Camille se acerca y deja la taza en el escritorio de Christian.
—Frost se ocupaba de antibióticos y alimentos. ¡No se dedicaba a clonar seres humanos ni a crear monstruos de múltiples cabezas! Les administraba píldoras o algo así a los bichos y observaba si el producto acababa con ellos o no.

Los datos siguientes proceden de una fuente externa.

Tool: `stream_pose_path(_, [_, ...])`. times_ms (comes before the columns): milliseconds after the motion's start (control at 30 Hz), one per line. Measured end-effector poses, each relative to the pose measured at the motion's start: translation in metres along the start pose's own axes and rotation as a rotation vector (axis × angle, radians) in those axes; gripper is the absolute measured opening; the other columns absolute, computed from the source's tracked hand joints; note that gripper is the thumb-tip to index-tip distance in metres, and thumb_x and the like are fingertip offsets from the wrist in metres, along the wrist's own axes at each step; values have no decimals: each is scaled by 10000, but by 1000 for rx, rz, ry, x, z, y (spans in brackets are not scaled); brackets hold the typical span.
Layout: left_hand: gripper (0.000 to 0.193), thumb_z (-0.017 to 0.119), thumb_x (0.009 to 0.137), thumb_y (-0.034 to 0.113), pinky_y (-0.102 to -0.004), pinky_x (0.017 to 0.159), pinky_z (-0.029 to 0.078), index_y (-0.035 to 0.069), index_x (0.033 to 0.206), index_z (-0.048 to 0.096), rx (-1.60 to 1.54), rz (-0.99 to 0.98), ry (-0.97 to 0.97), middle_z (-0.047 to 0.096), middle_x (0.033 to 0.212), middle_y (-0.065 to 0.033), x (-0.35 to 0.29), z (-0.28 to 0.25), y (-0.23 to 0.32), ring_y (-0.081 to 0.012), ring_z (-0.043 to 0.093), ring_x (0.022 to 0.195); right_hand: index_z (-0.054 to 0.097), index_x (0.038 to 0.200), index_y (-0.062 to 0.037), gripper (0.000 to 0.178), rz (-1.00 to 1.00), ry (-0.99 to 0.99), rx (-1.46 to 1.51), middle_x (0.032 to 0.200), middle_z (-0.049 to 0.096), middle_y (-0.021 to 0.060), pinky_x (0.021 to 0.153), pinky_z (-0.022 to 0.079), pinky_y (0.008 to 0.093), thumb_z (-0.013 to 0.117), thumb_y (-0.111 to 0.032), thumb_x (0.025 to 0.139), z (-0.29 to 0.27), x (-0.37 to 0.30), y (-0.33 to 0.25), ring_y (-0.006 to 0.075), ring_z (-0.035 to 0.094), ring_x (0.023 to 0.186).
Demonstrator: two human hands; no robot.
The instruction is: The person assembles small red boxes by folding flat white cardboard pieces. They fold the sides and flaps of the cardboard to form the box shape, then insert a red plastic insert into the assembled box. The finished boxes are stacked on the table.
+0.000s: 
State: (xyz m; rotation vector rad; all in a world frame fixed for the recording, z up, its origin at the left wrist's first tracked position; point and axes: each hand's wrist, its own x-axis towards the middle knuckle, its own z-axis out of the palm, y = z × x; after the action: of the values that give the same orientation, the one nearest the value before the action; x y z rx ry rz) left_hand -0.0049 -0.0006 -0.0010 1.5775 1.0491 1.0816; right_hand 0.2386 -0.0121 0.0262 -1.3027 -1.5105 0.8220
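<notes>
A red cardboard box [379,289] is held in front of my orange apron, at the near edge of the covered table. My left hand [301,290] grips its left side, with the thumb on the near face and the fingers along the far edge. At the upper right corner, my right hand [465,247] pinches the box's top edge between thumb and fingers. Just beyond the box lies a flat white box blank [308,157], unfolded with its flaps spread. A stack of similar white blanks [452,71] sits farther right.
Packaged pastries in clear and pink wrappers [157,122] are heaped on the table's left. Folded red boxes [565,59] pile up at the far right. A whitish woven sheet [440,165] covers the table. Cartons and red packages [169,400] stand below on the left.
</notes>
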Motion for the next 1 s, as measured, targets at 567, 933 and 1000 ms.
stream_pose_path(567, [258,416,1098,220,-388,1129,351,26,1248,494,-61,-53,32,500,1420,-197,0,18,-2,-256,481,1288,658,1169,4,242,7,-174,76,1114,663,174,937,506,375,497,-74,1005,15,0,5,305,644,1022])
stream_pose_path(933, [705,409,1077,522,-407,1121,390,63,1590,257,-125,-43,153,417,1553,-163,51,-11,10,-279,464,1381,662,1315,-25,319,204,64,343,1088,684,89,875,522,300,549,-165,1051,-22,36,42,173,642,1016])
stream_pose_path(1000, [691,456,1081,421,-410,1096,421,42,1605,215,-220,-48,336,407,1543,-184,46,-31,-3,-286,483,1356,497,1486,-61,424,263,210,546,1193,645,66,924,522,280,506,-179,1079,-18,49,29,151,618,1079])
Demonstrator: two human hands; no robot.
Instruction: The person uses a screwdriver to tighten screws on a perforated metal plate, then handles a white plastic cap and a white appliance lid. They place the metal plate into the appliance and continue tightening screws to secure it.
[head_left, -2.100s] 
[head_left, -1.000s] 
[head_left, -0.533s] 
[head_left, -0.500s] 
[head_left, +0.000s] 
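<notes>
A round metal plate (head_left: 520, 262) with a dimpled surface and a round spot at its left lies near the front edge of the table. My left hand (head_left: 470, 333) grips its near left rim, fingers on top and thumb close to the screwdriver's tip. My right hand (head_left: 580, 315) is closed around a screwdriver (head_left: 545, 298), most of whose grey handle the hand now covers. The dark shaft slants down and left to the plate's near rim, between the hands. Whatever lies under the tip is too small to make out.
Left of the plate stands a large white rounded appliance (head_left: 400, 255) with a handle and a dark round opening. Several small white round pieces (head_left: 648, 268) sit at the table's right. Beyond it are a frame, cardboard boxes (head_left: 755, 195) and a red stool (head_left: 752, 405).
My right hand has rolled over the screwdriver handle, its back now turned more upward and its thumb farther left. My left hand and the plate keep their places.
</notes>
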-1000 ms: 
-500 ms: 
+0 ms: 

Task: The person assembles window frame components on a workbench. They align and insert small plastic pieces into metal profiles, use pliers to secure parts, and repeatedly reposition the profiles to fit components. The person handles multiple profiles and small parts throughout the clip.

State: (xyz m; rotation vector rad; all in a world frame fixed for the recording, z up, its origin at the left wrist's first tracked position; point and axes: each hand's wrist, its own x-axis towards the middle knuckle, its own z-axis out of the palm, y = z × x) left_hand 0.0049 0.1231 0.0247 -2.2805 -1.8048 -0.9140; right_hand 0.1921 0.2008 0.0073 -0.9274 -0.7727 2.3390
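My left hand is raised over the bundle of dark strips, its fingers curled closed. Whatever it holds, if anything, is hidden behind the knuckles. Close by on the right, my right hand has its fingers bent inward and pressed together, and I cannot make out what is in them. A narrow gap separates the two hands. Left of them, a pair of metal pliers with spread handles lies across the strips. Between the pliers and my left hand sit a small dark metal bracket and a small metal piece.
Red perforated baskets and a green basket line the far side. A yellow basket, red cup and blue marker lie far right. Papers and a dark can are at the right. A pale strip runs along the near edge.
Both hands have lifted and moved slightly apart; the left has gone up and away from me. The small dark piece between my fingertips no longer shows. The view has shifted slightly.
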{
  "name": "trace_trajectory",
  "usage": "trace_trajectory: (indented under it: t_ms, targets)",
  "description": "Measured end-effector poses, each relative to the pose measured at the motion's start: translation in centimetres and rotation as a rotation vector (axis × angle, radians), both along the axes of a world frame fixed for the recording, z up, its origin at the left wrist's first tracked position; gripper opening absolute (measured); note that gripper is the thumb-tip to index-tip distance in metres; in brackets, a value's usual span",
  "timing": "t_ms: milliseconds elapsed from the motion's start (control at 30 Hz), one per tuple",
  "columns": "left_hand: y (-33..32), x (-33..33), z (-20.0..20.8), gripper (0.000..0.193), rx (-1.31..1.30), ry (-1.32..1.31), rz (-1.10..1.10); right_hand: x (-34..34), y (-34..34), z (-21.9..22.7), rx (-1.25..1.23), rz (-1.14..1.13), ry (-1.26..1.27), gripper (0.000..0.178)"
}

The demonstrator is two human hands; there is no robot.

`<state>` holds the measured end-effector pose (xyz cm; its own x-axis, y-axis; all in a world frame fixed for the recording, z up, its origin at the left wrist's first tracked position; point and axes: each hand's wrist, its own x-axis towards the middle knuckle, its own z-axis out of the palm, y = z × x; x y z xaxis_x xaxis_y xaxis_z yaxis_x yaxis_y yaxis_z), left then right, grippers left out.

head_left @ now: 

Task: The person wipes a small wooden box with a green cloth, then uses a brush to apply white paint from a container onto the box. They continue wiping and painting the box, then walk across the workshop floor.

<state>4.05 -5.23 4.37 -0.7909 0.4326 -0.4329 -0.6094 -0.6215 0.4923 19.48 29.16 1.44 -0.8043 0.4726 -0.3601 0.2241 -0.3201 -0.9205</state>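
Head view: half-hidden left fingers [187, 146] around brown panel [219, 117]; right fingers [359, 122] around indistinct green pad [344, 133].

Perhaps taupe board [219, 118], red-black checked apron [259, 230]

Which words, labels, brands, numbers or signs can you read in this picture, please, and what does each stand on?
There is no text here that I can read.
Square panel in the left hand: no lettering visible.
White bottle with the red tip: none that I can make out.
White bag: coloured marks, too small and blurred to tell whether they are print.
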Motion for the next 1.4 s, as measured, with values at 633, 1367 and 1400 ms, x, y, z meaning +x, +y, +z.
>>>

Vale, como amiga de los animales eso me disgusta, pero como amiga de los animales, tampoco le cortaría la cabeza a una rata.
—¿Qué pista seguirá la policía? —Christian se muerde el labio inferior, se mesa los cabellos y de repente su mirada se ilumina—. ¿Qué te parecería si modificáramos nuestra tertulia del sábado noche? —Alza los brazos y sostiene un titular invisible—. «Investigadores genéticos: víctimas asesinadas por el movimiento ecologista.»
Camille sabe que eso supondría un trabajo considerable. Habían conseguido aquella tertulia televisiva,
ParisCult,
gracias a las relaciones del padre de Christian. Si ahora lograran aumentar la audiencia en un dos por ciento, el programa estaría asegurado para los próximos seis meses.
Vacila.
—Hoy es lunes, Christian, y todavía no hemos acabado de perfilar el programa de la semana que viene.
—Da igual, Camille. Piensa: ¡hemos de hacerlo, y punto! Ese asesinato proporciona una dimensión completamente distinta a la investigación genética, ¿comprendes?
Tiene el rostro encendido, es un auténtico adicto al trabajo. No es de extrañar que de vez en cuando su mujer entre en crisis, piensa Camille, pero su idea es buena y correcta.
—¿Y a quién quieres invitar?
—A los que gritan más fuerte. —Christian ya le está dando a las teclas—. Mira ésta: Aminopur, una de las empresas líderes en investigación farmacológica y genética. ¿Quién más? Ésta: Semena Corp, y esta otra: Edenvalley. Las sedes centrales de Edenvalley están en Ginebra y Atlanta, las de Semena Corp en El Havre y la de Aminopur en Basilea y Tampa. Y también necesitamos representantes del movimiento ecologista.
—Y de la Iglesia —añade Camille. Él le lanza una mirada desconcertada—. La Iglesia también se opone con virulencia a la investigación genética, ¿recuerdas?
La expresión atónita de Christian le provoca una sonrisa.
—Eres astuta, Camille. —Sonríe, se inclina hacia atrás y vuelve a parecerse a aquel estudiante rebelde que quizá solía ser—. ¡Será un programa explosivo, habrá trifulca. ¡Incluso asesinatos!
Christian se inclina hacia delante y la coge por la cintura. Ella siente una súbita excitación y apenas si se resiste. Se deja caer en su regazo, sabe que ya no puede detenerse, las manos de Christian le soban los pechos, le arrancan la blusa.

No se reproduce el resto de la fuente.